▶ AIM OF THE TASK: Some lines in the material below hold the word "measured". Copy all of them.

▶ DATASET CONTENT:
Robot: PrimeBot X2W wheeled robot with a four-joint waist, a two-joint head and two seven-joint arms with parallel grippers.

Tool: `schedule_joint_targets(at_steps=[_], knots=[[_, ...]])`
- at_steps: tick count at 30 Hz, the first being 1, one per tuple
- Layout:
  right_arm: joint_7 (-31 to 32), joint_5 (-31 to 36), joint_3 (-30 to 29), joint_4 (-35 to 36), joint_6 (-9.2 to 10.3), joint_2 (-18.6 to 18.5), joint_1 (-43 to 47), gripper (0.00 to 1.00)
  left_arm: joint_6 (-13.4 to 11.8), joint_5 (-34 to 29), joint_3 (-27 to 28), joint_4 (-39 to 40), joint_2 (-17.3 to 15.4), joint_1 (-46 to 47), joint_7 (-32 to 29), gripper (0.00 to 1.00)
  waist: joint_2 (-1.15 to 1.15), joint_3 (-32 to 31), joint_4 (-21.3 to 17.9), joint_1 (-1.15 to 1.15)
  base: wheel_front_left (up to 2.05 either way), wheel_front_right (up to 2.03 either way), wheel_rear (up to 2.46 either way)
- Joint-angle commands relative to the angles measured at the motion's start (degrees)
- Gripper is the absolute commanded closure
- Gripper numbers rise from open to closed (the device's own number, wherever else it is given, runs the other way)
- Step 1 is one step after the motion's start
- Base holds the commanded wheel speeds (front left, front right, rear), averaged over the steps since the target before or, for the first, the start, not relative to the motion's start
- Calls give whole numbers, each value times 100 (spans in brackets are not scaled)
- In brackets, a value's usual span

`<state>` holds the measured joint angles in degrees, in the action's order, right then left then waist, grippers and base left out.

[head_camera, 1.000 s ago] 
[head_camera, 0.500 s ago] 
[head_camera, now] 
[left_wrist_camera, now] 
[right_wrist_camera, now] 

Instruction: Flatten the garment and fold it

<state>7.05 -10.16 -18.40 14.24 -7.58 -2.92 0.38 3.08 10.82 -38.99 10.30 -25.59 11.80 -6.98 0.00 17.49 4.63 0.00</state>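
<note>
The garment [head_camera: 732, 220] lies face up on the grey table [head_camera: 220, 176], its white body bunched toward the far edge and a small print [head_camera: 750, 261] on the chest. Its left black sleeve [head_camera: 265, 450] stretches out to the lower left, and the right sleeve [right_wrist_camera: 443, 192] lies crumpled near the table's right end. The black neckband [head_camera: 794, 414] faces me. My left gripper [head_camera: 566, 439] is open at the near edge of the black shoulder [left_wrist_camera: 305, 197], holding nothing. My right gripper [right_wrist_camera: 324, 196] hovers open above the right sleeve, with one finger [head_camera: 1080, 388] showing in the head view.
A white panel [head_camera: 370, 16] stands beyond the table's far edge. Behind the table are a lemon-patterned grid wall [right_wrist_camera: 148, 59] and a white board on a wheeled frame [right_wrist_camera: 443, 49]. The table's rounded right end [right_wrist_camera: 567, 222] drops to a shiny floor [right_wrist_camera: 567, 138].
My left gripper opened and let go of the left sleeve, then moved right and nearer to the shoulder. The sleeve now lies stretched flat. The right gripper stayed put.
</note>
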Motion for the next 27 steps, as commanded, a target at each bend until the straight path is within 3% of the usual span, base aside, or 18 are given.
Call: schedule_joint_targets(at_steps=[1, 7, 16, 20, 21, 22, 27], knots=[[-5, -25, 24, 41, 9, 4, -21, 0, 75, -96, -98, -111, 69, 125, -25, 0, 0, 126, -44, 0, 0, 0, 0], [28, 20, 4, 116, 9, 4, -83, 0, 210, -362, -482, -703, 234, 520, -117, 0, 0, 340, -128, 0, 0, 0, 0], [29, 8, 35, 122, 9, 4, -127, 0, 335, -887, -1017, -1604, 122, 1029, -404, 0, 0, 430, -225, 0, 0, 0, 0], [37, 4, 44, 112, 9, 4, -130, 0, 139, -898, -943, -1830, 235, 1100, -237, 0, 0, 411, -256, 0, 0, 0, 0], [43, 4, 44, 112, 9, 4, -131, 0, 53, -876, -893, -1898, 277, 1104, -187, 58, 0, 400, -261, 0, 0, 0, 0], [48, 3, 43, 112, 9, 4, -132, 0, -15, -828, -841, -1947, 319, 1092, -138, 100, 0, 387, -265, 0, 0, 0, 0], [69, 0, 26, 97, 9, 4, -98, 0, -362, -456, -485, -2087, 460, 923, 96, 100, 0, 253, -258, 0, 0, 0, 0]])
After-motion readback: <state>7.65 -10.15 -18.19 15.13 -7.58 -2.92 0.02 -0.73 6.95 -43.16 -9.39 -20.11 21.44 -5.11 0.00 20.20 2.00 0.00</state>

▶ WRITTEN SOLUTION:
- Joint-angle commands relative to the angles measured at the motion's start (degrees)
`<state>` holds the measured joint angles in degrees, in the action's order, right then left then waist, grippers and base left out.

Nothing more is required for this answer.